Unlike the standard zero-shot inference that makes a prediction independently for each input, the joint inference makes predictions for multiple inputs at the same time. Such joint predictions leverage inter-sample dependencies to reason over multiple examples simultaneously and guide the model to make consistent predictions. Performing joint inference requires solving the optimization problem that is intractable for a large number of examples. To address this, we develop approximation techniques, resulting in two unsupervised adaptation methods: Unsupervised Fine-tuning and Unsupervised In-Context Learning.

Setting Environment Variables

export DATA_ROOT=<path to store datasets>
export XDG_CACHE_HOME=<path to store pre-trained models>
export HF_HOME=<path to store pre-trained models>
export HF_TOKEN=<your huggingface token>

Language Experiments

Environment Preparation

First, install the required packages for the language experiments by running:

pip install -r requirements_llm.txt
pip install flash-attn -U --no-build-isolation

Unsupervised Fine-tuning

To run unsupervised fine-tuning on close-ended NLP tasks (Table 1 in the paper), you can use unsupervised_ft_llm.py script. For example:

CUDA_VISIBLE_DEVICES=0 HYDRA_FULL_ERROR=1 python unsupervised_ft_llm.py --config-name llama_sst2.yaml

Unsupervised In-Context-Learning

Similarly, to run unsupervised in-context learning on close-ended NLP tasks (Table 1 in the paper), you can use unsupervised_icl_llm.py script. For example:

CUDA_VISIBLE_DEVICES=0 python unsupervised_icl_llm.py --dataset sst2

To conduct experiments on the challenging NLP tasks (Table 2 in the paper), use the scripts below.

To run on MMLU:

CUDA_VISIBLE_DEVICES=0 python unsupervised_icl_llm_mmlu.py 

To run MMLU-pro:

CUDA_VISIBLE_DEVICES=0,1,2,3 python unsupervised_icl_llm_mmlu_pro.py

To run on GSM8K:

CUDA_VISIBLE_DEVICES=0,1,2,3 python unsupervised_icl_llm_gsm8k.py --model Qwen/Qwen2.5-Math-7B

Vision Experiments

Environment Preparation

First, install the required packages for the vision experiments by running:

pip install -r requirements_vlm.txt
pip install torch==2.1.2 torchvision==0.16.2

Unsupervised Fine-tuning

To run unsupervised fine-tuning on vision tasks (Table 3 in the paper) you can use unsupervised_ft_vlm.py script. For example:

CUDA_VISIBLE_DEVICES=0 HYDRA_FULL_ERROR=1 python unsupervised_ft_vlm.py --config-name openflamingo_cifar100_of_lora.yaml

Unsupervised In-Context-Learning

Similarly, to run unsupervised in-context learning on vision tasks (Table 3 in the paper) you can use unsupervised_icl_vlm.py script. For example:

CUDA_VISIBLE_DEVICES=0 HYDRA_FULL_ERROR=1 python unsupervised_icl_vlm.py --config-name openflamingo_icl_base template=openflamingo_imageclassification dataset=cifar100_clip_emb labelset=cifar100_openflamingo

UICL on MMMU and MMMU-Pro

Firts, install the required packages for the MMMU and MMMU-Pro datasets and openai API:

pip install -r requirements_mmmu.txt

Also, set your OpenAI API key as export OPENAI_API_KEY=<YOUR KEY>.

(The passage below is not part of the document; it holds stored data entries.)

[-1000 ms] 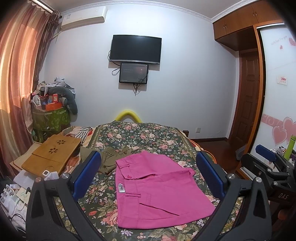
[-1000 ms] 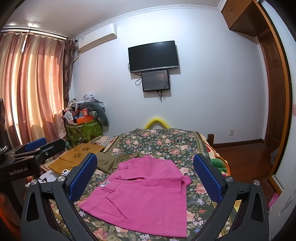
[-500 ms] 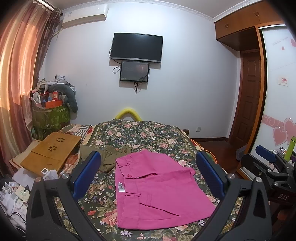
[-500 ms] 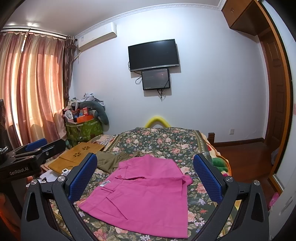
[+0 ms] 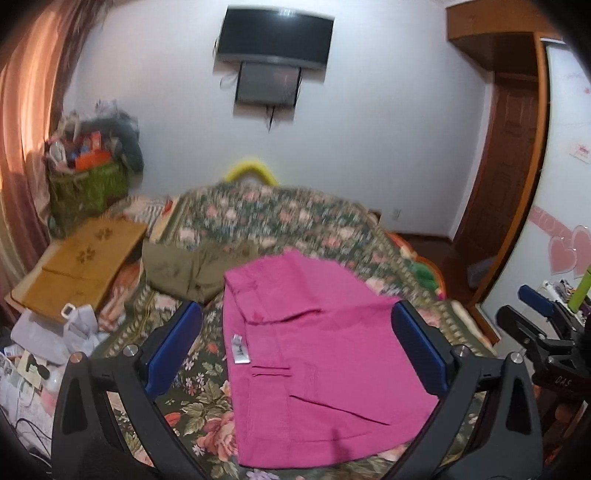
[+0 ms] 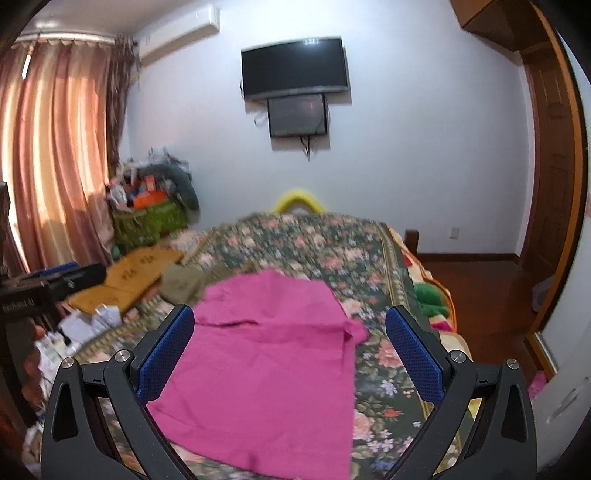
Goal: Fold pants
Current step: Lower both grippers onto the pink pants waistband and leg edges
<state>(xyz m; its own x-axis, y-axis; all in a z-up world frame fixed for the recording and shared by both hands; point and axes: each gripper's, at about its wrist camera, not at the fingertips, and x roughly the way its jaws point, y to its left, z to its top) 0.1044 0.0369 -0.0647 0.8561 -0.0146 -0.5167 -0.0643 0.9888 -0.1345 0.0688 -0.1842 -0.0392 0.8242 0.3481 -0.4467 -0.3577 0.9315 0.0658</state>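
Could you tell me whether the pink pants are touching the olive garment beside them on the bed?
Touching. In the left wrist view, the pink pants meet the olive garment at their far-left corner, with no floral bedspread visible between them.

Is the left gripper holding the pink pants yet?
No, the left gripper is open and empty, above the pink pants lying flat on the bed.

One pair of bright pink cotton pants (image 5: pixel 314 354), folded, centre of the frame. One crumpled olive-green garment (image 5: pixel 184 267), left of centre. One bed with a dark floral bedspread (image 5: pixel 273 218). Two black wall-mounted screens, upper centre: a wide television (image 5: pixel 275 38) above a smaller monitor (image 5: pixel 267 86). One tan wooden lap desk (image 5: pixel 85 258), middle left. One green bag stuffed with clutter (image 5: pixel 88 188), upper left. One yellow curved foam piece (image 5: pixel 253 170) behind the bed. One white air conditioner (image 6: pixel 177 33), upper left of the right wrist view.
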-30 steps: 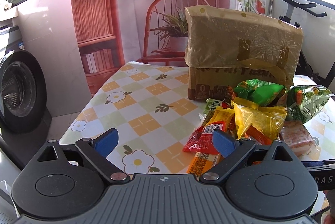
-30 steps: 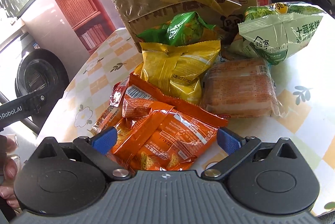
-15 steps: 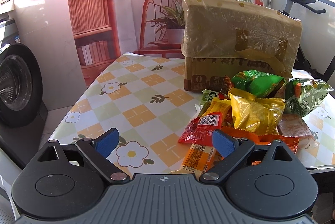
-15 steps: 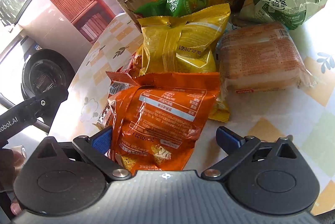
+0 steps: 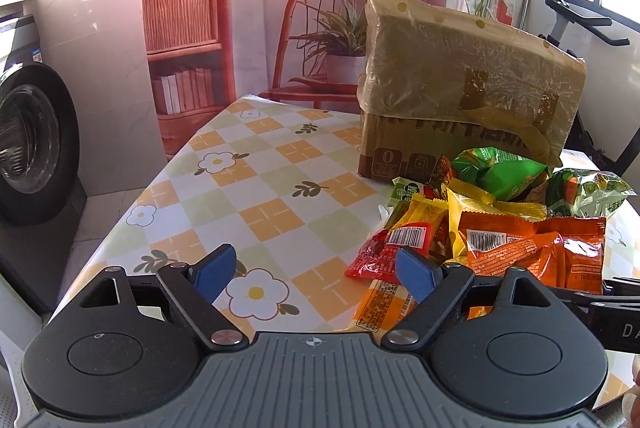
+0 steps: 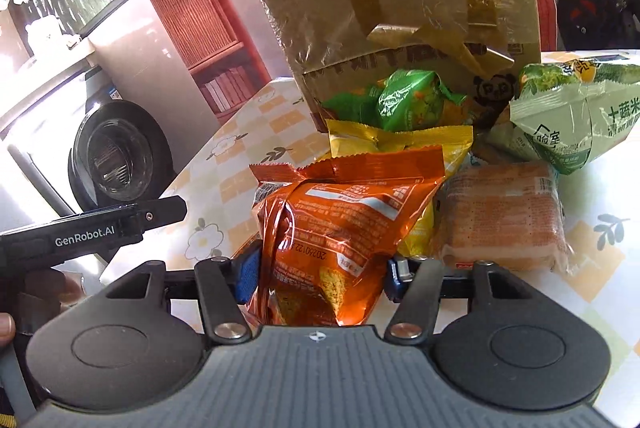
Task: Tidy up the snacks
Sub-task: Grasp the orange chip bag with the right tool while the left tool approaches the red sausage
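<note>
Only the right wrist view shows the grip: the right gripper [image 6: 320,274] has just been closing, and its blue pads now pinch the orange snack bag [image 6: 340,224] at frame centre, lifted and tilted toward the camera. The left wrist view shows that bag [image 5: 532,248] side-on at right. There the left gripper [image 5: 316,268] hangs wide, having narrowed slightly, nothing between its jaws, angled down over the flowered tablecloth [image 5: 256,188]. Behind the orange bag lie a yellow bag [image 6: 400,140], a wrapped cake [image 6: 504,216], green bags [image 6: 412,100], then the taped cardboard box [image 6: 400,8]. A washing machine [image 5: 28,144] sits at far left.
</note>
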Demonstrator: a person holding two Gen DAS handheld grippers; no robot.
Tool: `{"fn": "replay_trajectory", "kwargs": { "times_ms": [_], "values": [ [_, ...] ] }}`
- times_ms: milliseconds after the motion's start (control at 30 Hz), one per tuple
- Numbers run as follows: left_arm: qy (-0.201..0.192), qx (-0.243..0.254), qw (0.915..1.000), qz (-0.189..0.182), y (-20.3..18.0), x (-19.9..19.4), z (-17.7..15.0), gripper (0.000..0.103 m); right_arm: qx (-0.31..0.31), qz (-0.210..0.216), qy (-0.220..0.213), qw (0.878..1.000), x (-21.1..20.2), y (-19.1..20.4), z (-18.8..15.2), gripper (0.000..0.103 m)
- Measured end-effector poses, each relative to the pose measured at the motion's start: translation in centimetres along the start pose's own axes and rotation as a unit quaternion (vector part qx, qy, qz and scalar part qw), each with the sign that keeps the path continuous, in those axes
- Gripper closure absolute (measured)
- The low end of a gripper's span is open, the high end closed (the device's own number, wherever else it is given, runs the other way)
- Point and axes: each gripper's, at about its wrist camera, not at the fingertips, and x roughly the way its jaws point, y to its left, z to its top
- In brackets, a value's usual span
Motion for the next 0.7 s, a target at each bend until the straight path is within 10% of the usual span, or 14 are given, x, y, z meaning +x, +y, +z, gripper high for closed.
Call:
{"fn": "replay_trajectory", "kwargs": {
  "times_ms": [233,700],
  "values": [
    [-0.031,0.041,0.9978,-0.043,-0.3,1.4,1.9,0.018,-0.020,-0.005,-0.070,0.997,-2.2,-0.1,2.9,0.047],
    [0.039,0.082,0.9864,-0.137,-2.4,10.9,1.8,0.018,0.014,-0.019,-0.084,0.996,-2.0,-2.9,4.4,0.048]
  ]
}}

To run a single turn (as well as 0-shot) inference of the unsupervised in-context-learning on MMMU or MMMU-Pro, you can use unsupervised_icl_mmmu.py script.

python unsupervised_icl_mmmu.py \
    --dataset <mmmu/mmmu-pro> \
    --save_path <path to save the results> \
    --subject_name <subject name> \
    --uicl_path <path to UICL examples or "" for 0-shot>

We also provide an examplar script for running UICL for multiple turns in scripts/uicl_mmmupro_example.sh.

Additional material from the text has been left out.